The ratio of initial illumination to the ultimate maintained illumination on the working plane is known as depreciation factor. Mathematically, it is defined as the reciprocal of maintenance factor, i.e.

$$\mathrm{\mathrm{Depreciation\: factor}\:=\:\frac{\mathrm{1}}{\mathrm{Maintenance \:factor}}}$$

The value of the depreciation factor is always greater than unity.

## Waste Light Factor

When a surface is illuminated by several number of sources of light, then certain amount of light is wasted due to overlapping of light waves. The measure of this wastage of light is termed as waste light factor.

## Reflection Factor

When the light rays incident on a surface, some of the rays are reflected from the surface and a portion of the incident light is absorbed by the surface.

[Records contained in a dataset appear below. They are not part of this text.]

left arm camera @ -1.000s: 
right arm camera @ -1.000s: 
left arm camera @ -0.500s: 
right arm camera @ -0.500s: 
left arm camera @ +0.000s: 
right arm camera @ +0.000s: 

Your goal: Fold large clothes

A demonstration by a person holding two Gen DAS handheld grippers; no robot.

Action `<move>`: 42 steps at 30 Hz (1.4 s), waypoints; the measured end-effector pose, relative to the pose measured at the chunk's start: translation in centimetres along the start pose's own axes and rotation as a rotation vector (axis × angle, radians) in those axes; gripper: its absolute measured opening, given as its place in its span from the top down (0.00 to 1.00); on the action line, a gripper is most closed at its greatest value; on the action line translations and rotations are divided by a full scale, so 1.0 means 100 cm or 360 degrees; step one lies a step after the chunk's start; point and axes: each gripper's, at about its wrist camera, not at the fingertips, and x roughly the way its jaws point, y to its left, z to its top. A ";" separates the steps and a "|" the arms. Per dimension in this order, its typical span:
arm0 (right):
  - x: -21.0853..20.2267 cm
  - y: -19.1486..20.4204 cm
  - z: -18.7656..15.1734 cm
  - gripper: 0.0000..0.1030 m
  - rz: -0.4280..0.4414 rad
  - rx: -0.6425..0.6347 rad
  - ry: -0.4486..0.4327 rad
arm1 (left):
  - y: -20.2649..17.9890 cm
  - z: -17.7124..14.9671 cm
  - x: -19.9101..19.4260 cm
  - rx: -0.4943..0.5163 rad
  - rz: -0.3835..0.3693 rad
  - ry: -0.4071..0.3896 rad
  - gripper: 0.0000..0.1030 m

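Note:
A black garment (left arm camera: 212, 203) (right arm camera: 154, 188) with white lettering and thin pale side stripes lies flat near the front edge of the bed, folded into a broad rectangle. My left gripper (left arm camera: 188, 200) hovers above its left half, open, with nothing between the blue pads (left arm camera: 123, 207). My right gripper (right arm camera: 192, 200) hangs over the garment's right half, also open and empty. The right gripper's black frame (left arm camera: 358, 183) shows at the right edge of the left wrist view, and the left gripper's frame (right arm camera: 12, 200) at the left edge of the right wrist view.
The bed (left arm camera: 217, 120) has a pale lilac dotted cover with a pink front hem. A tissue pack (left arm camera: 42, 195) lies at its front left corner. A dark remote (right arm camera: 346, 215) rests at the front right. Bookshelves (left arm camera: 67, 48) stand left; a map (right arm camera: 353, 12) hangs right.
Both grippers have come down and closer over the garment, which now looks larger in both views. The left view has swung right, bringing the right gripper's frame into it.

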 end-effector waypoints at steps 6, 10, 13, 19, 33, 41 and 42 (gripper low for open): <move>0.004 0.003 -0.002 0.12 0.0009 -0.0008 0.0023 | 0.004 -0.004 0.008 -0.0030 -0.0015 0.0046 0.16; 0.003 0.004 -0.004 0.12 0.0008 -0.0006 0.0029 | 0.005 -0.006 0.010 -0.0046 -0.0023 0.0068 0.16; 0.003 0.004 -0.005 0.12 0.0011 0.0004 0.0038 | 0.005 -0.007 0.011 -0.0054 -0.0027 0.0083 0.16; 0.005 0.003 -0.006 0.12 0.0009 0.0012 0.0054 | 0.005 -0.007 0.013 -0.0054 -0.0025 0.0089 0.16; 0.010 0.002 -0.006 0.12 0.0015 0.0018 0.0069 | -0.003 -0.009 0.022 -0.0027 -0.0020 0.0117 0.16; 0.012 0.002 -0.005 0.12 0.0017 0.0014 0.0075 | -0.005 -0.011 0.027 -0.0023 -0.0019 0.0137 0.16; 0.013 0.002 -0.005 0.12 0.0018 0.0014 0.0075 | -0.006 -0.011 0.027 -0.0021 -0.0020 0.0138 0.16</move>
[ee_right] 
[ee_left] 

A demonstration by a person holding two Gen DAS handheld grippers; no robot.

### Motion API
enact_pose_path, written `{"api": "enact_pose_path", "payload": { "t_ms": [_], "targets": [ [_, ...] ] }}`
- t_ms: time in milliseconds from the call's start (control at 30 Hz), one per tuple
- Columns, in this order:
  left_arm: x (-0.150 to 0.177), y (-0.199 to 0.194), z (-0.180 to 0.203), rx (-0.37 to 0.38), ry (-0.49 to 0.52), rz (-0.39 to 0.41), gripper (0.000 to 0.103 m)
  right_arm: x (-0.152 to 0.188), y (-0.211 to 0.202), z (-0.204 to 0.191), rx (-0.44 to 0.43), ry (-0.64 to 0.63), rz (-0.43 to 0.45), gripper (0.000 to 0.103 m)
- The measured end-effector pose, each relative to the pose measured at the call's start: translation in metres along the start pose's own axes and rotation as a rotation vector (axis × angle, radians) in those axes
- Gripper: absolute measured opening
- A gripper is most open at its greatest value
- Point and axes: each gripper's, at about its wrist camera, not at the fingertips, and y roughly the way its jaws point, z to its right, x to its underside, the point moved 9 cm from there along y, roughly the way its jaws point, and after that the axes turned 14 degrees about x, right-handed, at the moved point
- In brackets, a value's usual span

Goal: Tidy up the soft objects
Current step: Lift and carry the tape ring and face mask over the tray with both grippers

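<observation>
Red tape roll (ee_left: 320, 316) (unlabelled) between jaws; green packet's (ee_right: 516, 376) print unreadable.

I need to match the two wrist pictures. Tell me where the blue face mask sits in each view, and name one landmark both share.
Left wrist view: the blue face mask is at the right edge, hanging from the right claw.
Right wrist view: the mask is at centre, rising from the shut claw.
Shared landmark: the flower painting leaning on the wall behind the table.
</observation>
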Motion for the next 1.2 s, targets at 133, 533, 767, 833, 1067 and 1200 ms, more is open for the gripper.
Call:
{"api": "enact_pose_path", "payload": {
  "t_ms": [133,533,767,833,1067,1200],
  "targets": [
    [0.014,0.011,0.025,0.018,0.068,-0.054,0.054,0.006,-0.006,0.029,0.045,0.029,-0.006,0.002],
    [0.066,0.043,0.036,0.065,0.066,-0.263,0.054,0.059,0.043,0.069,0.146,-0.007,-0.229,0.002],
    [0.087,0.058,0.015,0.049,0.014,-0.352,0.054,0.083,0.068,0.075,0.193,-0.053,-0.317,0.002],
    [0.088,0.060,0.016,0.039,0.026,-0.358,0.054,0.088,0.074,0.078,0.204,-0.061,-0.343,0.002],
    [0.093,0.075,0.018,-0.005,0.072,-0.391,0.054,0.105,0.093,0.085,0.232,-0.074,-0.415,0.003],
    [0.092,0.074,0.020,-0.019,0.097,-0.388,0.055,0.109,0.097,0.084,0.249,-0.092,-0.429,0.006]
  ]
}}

Thus, the ratio of luminous flux leaving the surface to the luminous flux incident on the surface is termed as reflection factor and is given as

$$\mathrm{\mathrm{Reflection\: factor}\:=\:\frac{\mathrm{Reflected \:light}}{\mathrm{Incident \:light}}}$$

The reflection factor is also known as **coefficient of reflection** and its value is always less than unity.

## Beam Factor

The ratio of the lumens in a beam of a projector of the lamp to the lumens given out by the lamp is known as beam factor. The value of beam factor varies from 0.3 to 0.6.

This factor is used to determine the absorption of light by the reflector and front glass of the projector lamp.